The stock is up a whopping 70% on the positive news, however, in absolute figures, the stock is only up $0.08. The quarter was much better than we were expecting from the company, and is a sign that it's on the right track. However, it is not out of the woods just yet and could be hurt if the rebound in the trucking industry reverses course or even slows down.

Crude Awakenings
By: Conley Turner, Research Analyst
The price of crude oil is trading lower in early afternoon trading, very in tandem with the broader equity indexes. Oil traders and investors are now focusing on the start of second quarter earnings season as a way to gauge any progress being made in the broader economy. Should the earnings results prove to be strong, it would suggest economic improvement and by extension, an upbeat outlook for the future demand for oil. As such, there is a prevailing sense of anticipation by the oil bulls for the numbers to be supportive of a positive outlook.

Over the past few weeks the price of benchmark crude has declined markedly as numerous concerns emanating from Europe and China put market participants in selling mode. However, there is now a sense of relative calm with the next shoe to drop being from corporate earnings. Also adding some buoyancy to crude prices is the fact the most recent report from the Energy and Information Agency (NYSEMKT:EIA) indicates a draw on crude to be about twice as what was forecasted. Furthermore, while predictions have been that the hurricane season will likely be an active one, the immediate forecasts is for relative calm.
Techs Gain Momentum
By: Carlos Guillen, Research Analyst

Overall tech shares are performing well in today's trading session. The chip sector, as measured by the Philadelphia Semiconductor Index (SOX), has increased to 354, representing approximately a 1.0% rise from Friday's closing price. Some of the companies that are driving the index into the green today are SanDisk (SNDK) and Marvell (NASDAQ:MRVL).

Shares of SanDisk are trading nicely in the green, up over 6% after a UBS analyst upgraded his rating of the company to a Buy from Neutral, also increasing his price target to $55 from $46. According to the analyst, his checks indicate the company is obtaining new design wins related to mobile phones, and in general, he expects strong second half demand that combined with tight market supply should result in better than expected average selling price trends. Moreover, a deal with Samsung should provide for higher royalty income. Marvell was also upgraded to Outperform from Sector Perform at FBN.

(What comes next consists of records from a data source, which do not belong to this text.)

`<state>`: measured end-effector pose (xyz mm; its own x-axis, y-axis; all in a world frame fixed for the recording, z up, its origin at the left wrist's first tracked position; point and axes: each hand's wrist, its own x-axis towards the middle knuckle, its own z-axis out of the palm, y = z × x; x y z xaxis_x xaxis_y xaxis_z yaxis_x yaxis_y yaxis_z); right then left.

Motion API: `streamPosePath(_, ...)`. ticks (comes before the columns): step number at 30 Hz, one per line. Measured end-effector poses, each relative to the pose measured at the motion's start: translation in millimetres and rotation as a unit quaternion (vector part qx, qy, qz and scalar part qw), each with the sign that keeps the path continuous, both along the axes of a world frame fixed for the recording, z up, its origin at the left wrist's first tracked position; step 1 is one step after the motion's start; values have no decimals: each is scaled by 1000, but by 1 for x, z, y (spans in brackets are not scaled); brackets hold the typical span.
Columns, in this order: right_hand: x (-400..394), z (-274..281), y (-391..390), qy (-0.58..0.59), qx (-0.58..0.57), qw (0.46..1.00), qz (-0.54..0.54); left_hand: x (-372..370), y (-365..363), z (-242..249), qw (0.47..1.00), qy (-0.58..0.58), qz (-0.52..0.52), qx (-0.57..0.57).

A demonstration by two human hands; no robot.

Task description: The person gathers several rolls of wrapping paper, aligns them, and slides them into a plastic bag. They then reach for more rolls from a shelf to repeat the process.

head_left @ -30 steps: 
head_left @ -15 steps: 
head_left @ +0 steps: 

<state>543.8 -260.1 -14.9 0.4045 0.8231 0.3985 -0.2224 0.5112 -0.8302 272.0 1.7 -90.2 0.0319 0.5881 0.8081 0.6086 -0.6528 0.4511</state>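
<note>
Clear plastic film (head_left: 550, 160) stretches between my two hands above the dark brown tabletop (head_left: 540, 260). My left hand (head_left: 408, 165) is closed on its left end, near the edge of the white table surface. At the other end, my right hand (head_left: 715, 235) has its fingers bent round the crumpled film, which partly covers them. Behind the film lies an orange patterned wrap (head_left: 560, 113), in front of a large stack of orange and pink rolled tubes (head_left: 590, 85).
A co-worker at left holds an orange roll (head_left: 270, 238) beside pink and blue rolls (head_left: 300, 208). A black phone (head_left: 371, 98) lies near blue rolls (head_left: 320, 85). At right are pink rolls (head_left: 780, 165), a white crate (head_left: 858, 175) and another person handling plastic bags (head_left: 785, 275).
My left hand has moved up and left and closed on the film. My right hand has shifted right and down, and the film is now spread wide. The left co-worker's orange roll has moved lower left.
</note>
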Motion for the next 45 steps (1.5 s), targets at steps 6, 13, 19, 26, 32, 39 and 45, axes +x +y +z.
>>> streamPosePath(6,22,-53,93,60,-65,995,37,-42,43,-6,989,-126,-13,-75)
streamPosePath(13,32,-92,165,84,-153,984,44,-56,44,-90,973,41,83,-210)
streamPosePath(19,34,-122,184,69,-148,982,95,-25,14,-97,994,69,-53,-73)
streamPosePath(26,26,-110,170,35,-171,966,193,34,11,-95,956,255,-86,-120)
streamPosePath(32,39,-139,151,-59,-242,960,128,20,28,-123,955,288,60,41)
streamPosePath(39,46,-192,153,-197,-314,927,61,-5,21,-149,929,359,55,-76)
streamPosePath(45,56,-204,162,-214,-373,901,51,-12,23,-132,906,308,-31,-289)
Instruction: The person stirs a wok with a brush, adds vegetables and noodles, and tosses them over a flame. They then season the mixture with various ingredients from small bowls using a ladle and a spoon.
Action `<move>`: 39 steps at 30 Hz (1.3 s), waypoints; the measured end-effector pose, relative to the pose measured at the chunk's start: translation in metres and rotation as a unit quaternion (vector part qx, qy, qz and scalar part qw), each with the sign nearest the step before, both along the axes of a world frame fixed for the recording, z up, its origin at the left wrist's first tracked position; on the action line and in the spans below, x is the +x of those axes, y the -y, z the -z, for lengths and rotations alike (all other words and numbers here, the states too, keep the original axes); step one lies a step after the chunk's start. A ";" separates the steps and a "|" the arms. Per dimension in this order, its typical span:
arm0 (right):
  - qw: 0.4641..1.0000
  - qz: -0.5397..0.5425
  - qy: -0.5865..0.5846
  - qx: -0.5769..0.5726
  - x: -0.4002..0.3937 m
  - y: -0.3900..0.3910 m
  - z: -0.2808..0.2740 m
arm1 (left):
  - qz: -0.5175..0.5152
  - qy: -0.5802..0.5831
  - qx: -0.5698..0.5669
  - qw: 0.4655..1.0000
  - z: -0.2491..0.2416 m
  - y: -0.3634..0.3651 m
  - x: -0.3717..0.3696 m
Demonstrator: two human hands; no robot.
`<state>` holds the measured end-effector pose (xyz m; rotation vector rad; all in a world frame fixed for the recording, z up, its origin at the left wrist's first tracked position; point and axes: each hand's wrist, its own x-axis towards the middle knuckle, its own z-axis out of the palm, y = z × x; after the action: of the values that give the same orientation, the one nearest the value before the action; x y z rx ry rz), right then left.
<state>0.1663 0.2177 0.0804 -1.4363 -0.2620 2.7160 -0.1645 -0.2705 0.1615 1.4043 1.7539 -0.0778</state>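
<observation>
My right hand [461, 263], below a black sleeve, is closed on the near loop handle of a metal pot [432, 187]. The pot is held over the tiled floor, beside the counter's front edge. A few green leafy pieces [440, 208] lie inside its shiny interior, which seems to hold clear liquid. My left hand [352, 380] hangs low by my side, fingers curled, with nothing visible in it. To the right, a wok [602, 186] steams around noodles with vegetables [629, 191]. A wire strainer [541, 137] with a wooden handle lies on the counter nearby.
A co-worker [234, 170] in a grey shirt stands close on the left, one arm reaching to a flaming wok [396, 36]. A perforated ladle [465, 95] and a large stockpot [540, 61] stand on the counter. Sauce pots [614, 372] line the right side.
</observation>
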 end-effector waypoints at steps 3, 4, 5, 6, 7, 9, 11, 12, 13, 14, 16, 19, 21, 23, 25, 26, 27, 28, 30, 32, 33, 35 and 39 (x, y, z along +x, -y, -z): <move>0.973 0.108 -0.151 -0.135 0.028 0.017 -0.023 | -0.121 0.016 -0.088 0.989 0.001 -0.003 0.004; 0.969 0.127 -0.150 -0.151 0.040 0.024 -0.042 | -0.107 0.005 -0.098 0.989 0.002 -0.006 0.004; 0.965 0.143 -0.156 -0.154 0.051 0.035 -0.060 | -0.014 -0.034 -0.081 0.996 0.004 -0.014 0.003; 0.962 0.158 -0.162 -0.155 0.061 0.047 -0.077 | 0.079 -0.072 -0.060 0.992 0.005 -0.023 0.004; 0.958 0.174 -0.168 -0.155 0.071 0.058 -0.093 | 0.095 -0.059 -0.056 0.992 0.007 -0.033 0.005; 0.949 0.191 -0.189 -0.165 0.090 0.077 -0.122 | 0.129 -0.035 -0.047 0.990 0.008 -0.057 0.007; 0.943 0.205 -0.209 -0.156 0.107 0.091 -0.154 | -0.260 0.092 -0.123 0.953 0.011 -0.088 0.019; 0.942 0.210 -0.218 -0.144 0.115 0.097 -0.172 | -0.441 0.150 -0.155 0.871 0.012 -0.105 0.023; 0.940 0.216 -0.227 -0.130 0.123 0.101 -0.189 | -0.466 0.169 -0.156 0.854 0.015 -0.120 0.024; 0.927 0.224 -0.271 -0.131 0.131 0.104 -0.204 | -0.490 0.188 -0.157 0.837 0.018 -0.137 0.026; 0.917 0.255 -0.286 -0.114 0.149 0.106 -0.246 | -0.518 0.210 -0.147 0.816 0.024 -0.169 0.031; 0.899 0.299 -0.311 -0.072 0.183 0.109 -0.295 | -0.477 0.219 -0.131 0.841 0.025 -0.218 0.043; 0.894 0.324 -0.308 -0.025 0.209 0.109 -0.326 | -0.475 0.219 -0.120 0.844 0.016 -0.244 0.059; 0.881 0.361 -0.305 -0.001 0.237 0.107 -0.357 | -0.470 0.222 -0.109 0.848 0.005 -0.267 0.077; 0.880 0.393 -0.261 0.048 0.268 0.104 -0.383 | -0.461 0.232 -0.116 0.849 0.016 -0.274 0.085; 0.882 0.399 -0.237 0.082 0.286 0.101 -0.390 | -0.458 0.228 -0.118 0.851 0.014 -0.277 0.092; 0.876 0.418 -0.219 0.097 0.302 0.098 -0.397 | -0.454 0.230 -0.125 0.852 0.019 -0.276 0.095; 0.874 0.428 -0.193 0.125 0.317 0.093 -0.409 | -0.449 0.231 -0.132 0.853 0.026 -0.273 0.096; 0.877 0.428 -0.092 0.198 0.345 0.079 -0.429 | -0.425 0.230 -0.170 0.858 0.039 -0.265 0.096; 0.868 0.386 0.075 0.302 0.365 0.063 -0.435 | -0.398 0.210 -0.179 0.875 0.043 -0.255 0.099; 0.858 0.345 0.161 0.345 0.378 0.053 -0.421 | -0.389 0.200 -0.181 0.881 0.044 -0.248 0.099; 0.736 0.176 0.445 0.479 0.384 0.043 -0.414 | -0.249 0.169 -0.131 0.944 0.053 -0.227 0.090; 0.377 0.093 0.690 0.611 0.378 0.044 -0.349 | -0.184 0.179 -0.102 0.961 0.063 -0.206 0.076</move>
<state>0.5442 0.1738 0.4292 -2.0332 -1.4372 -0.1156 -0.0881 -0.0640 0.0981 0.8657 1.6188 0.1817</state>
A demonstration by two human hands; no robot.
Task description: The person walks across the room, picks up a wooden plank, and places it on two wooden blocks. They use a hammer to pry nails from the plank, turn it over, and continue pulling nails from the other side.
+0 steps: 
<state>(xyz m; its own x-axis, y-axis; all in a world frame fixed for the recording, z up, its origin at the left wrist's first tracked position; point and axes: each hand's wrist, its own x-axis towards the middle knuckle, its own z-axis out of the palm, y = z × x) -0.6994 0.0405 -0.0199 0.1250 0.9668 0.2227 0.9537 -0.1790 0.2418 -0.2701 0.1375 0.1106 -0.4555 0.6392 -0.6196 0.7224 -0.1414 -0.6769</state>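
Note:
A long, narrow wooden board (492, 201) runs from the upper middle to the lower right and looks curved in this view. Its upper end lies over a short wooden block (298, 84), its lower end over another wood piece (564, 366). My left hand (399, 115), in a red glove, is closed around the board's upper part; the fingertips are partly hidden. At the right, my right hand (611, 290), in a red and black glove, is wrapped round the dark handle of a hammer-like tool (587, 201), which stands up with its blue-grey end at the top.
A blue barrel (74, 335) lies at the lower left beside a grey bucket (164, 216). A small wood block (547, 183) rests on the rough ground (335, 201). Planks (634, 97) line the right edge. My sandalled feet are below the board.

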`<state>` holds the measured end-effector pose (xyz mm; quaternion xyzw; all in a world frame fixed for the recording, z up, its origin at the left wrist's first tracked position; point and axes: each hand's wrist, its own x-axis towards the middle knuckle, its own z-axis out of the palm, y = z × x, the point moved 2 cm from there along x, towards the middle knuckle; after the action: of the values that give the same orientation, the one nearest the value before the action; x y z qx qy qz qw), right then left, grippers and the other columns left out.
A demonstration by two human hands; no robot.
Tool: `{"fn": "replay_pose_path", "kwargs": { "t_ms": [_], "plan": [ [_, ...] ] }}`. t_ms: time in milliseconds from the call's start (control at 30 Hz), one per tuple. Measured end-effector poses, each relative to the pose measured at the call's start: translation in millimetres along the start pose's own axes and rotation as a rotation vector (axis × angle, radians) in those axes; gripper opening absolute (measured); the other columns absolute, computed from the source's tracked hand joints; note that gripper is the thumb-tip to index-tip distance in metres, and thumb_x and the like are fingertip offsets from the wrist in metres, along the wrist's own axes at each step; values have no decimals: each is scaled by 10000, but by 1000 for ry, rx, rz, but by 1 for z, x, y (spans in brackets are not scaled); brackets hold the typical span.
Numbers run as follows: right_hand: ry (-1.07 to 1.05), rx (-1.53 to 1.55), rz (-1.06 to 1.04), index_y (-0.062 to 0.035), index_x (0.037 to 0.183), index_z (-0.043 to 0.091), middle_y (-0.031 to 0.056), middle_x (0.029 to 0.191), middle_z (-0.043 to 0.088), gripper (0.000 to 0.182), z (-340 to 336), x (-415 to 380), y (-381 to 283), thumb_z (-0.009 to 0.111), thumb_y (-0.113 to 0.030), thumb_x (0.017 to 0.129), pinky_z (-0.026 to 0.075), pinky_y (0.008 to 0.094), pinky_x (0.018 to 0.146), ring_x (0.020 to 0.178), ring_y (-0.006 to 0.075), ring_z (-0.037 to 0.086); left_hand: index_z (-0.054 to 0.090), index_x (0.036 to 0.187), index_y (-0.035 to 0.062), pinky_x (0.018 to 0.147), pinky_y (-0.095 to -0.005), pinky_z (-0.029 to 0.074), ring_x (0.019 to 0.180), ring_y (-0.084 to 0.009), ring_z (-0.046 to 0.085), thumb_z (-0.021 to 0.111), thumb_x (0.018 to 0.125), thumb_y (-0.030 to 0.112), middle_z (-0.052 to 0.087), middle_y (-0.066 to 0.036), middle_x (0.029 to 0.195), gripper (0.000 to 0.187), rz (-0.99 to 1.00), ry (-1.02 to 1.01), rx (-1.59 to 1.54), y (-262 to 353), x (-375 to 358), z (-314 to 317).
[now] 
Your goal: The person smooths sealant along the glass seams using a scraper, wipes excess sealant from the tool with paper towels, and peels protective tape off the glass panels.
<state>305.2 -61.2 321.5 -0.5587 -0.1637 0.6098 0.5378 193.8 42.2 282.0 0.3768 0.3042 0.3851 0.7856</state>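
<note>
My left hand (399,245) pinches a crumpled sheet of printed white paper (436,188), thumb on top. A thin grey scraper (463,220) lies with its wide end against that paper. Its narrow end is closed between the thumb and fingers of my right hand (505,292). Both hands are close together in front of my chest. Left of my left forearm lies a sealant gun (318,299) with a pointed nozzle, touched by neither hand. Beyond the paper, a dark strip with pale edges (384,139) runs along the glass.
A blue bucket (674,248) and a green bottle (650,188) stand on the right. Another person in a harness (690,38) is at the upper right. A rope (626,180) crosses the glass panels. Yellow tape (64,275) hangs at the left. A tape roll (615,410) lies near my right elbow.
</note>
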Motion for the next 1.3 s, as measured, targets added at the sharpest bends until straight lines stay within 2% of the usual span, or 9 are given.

This week should be very interesting since Intel (NASDAQ:INTC) and AMD (NASDAQ:AMD) both report their results for the June quarter on Tuesday and Thursday, respectively. Results and comments from Intel should shed some light on tech business activity in some rather apparently shaky regions such as Europe and China. So far I believe the European weakness has been blown out of proportion, and fears of a steep slowdown in China have also been overplayed, but we'll see how the business is progressing from Intel's perspective. Inventories will also be of great interest as many are predicting an upcoming inventory glut, which so far I have not seen strong evidence of as management teams have been laser focused on keeping lean.